» **TASK REQUIREMENTS**
Please retype the listing below exactly as it stands, skipping any pictures.

────────────────────

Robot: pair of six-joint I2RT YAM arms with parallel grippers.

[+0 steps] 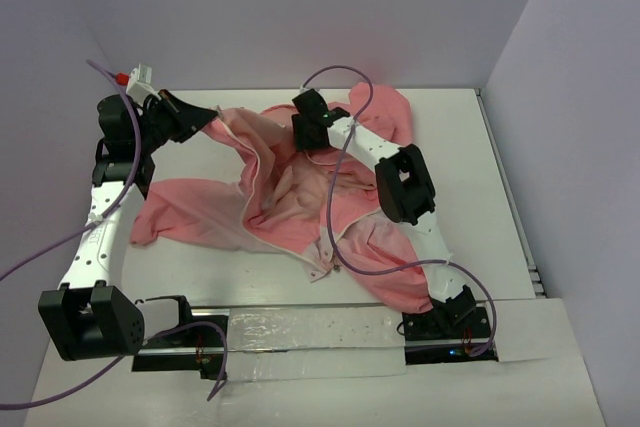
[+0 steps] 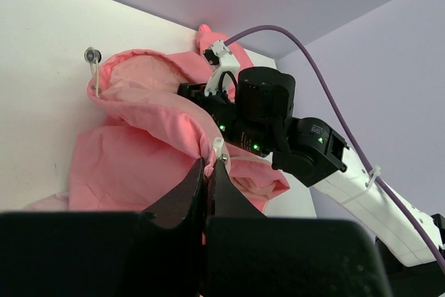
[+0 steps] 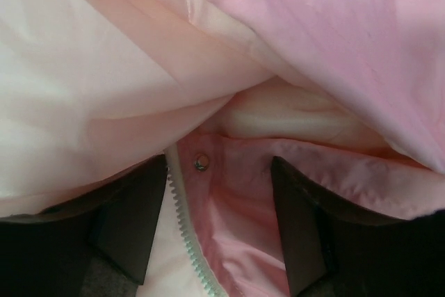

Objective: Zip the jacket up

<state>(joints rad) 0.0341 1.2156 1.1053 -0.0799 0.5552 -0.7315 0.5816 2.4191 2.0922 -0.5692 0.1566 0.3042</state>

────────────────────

» **RESPONSE BELOW**
Robot: pair of six-joint I2RT YAM arms with parallel grippers.

[+0 steps] 
[+0 steps] 
[+0 steps] 

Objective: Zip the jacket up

<state>(joints rad) 0.0341 1.2156 1.1053 -0.0799 0.5552 -0.7315 0.5816 2.4191 2.0922 -0.5692 0.1566 0.3042</state>

Now the exercise is complete.